» **Problem**
Return the entire listing, word for word.

» **Provided material**

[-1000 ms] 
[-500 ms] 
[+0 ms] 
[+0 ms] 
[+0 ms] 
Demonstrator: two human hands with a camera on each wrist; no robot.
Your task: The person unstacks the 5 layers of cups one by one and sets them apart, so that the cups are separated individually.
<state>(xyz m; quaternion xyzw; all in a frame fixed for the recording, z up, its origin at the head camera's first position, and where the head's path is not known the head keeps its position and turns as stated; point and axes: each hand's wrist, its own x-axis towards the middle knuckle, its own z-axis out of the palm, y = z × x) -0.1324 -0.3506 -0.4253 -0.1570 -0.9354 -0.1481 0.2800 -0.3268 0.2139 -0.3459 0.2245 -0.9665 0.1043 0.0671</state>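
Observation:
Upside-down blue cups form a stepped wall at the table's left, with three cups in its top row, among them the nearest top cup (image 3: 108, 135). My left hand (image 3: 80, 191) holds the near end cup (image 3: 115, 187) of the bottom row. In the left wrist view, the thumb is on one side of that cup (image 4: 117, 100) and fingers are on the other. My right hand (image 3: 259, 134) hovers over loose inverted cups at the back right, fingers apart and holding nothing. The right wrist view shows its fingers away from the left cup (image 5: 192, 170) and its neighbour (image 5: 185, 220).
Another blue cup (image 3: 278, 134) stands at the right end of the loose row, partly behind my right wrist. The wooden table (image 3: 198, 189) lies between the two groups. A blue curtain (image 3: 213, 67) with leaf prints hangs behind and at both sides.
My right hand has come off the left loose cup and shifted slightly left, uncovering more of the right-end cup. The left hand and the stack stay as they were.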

» **Solution to this task**
[-1000 ms] 
[-500 ms] 
[+0 ms] 
[+0 ms] 
[+0 ms] 
Demonstrator: two human hands with a camera on each wrist; no robot.
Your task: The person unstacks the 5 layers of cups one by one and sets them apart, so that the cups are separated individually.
<state>(xyz m; quaternion xyzw; all in a frame fixed for the recording, z up, its origin at the head camera's first position, and where the head's path is not known the head keeps its position and turns as stated; point and axes: each hand's wrist, its own x-axis towards the middle knuckle, its own z-axis out of the palm, y = z × x) -0.1324 -0.3506 -0.4253 -0.1570 -0.9354 -0.1481 0.2800 -0.3268 0.2139 -0.3459 0.2245 -0.9665 0.1043 0.0671</state>
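Observation:
Upside-down blue cups form a stepped wall at the table's left, with three cups in its top row, among them the nearest top cup (image 3: 108, 135). My left hand (image 3: 80, 191) holds the near end cup (image 3: 115, 187) of the bottom row. In the left wrist view, the thumb is on one side of that cup (image 4: 117, 100) and fingers are on the other. My right hand (image 3: 259, 134) hovers over loose inverted cups at the back right, fingers apart and holding nothing. The right wrist view shows its fingers away from the left cup (image 5: 192, 170) and its neighbour (image 5: 185, 220).
Another blue cup (image 3: 278, 134) stands at the right end of the loose row, partly behind my right wrist. The wooden table (image 3: 198, 189) lies between the two groups. A blue curtain (image 3: 213, 67) with leaf prints hangs behind and at both sides.
My right hand has come off the left loose cup and shifted slightly left, uncovering more of the right-end cup. The left hand and the stack stay as they were.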

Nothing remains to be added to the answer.